*Source data*:
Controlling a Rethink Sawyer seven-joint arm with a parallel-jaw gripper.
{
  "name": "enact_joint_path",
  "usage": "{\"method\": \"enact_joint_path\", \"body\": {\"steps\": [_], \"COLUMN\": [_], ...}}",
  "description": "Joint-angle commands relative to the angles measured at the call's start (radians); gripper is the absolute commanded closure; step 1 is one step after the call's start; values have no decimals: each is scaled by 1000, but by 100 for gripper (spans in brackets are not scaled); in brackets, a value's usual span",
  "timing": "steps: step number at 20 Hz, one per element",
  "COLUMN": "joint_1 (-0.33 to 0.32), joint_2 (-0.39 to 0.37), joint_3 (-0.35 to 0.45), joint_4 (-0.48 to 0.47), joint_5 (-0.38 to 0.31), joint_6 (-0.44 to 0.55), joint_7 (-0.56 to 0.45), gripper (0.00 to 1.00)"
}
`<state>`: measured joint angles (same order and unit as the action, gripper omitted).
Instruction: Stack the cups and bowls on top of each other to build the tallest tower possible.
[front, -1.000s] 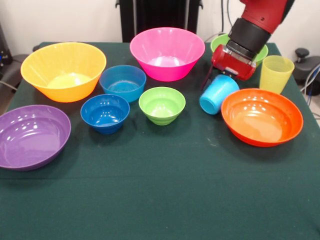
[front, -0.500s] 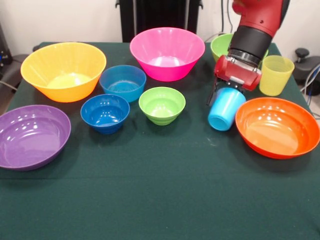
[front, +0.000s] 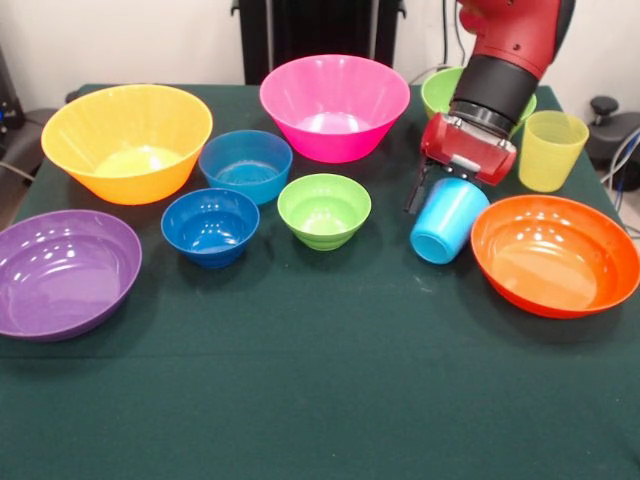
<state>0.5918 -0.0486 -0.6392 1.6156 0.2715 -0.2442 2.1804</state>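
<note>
Front view, tower not started, every piece sits apart on the green table (front: 320, 400).
- Yellow-orange bowl (front: 127, 142), upper left of frame, upright; widest base option, judged a good bottom piece.
- Pink bowl (front: 334, 106), top centre, upright, clear of the arm.
- Purple bowl (front: 66, 272), left edge, mouth up.
- Orange bowl (front: 553, 254), right side, sits just beside the held cup; closest thing to get clipped if the cup swings right.
- Green bowl (front: 447, 90), top right, mostly hidden behind the arm.
- Light blue bowl (front: 245, 165), centre left, touching or nearly touching the dark blue bowl (front: 210, 226) in front of it.
- Lime green bowl (front: 323, 209), centre, upright, near the dark blue one.
- Yellow cup (front: 551, 149), upper right, upright, just right of the wrist; could be knocked by the arm.
- Blue cup (front: 448, 220), centre right, tilted with closed base down-left toward the camera and mouth end up at the tool; likely being turned mouth-down as a tower base, a judgement only.
- Gripper (front: 447, 186), red head coming from the top right, clamped on the blue cup at its mouth end; one dark finger shows at the cup's left.
</note>
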Motion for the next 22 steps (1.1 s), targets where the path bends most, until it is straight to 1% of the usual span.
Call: {"method": "enact_joint_path", "body": {"steps": [1,2,5,6,11,14,15,16,17,18,19,20,21,22], "joint_1": [-12,-16,-42,-49,-150,-196,-225,-240,-283,-307,-356,-382,-432,-460], "joint_2": [6,2,-20,-25,-102,-128,-153,-162,-192,-204,-229,-240,-268,-279], "joint_3": [71,72,91,94,176,203,220,226,257,273,309,326,362,381], "joint_4": [-45,-47,-50,-49,-11,5,21,26,42,47,63,71,94,104], "joint_5": [-4,-13,-49,-59,-146,-180,-204,-217,-240,-257,-283,-297,-320,-335], "joint_6": [175,186,238,242,234,237,242,243,253,254,255,259,265,270], "joint_7": [55,51,19,14,-7,-2,-7,-6,-12,-13,-18,-17,-20,-20], "gripper": [0,100,100,100,100,100,100,100,100,100,100,100,100,100]}}
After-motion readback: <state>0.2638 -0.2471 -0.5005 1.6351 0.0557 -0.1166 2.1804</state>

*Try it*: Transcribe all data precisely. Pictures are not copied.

*Finished task*:
Controlling a Rethink Sawyer seven-joint arm with a parallel-jaw gripper.
{
  "name": "enact_joint_path",
  "usage": "{\"method\": \"enact_joint_path\", \"body\": {\"steps\": [_], \"COLUMN\": [_], ...}}",
  "description": "Joint-angle commands relative to the angles measured at the call's start (radians); gripper is the absolute commanded closure; step 1 is one step after the call's start; values have no decimals: each is scaled by 1000, but by 100 for gripper (spans in brackets are not scaled); in brackets, a value's usual span",
  "timing": "steps: step number at 20 Hz, one per element",
  "COLUMN": "joint_1 (-0.33 to 0.32), joint_2 (-0.39 to 0.37), joint_3 (-0.35 to 0.45), joint_4 (-0.48 to 0.47), joint_5 (-0.38 to 0.31), joint_6 (-0.44 to 0.55), joint_7 (-0.56 to 0.45), gripper (0.00 to 1.00)"
}
`<state>`: measured joint angles (same order and unit as the action, gripper omitted).
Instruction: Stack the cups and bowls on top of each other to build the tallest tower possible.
[front, -1.000s] 
[front, -0.500s] 
[front, +0.000s] 
<state>0.5918 -0.0486 -0.6392 1.6156 0.2715 -0.2442 2.1804</state>
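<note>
Front view, tower not started, every piece sits apart on the green table (front: 320, 400).
- Yellow-orange bowl (front: 127, 142), upper left of frame, upright; widest base option, judged a good bottom piece.
- Pink bowl (front: 334, 106), top centre, upright, clear of the arm.
- Purple bowl (front: 66, 272), left edge, mouth up.
- Orange bowl (front: 553, 254), right side, sits just beside the held cup; closest thing to get clipped if the cup swings right.
- Green bowl (front: 447, 90), top right, mostly hidden behind the arm.
- Light blue bowl (front: 245, 165), centre left, touching or nearly touching the dark blue bowl (front: 210, 226) in front of it.
- Lime green bowl (front: 323, 209), centre, upright, near the dark blue one.
- Yellow cup (front: 551, 149), upper right, upright, just right of the wrist; could be knocked by the arm.
- Blue cup (front: 448, 220), centre right, tilted with closed base down-left toward the camera and mouth end up at the tool; likely being turned mouth-down as a tower base, a judgement only.
- Gripper (front: 447, 186), red head coming from the top right, clamped on the blue cup at its mouth end; one dark finger shows at the cup's left.
</note>
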Motion for the next 22 steps (1.1 s), targets where the path bends most, until it is straight to 1% of the usual span.
Call: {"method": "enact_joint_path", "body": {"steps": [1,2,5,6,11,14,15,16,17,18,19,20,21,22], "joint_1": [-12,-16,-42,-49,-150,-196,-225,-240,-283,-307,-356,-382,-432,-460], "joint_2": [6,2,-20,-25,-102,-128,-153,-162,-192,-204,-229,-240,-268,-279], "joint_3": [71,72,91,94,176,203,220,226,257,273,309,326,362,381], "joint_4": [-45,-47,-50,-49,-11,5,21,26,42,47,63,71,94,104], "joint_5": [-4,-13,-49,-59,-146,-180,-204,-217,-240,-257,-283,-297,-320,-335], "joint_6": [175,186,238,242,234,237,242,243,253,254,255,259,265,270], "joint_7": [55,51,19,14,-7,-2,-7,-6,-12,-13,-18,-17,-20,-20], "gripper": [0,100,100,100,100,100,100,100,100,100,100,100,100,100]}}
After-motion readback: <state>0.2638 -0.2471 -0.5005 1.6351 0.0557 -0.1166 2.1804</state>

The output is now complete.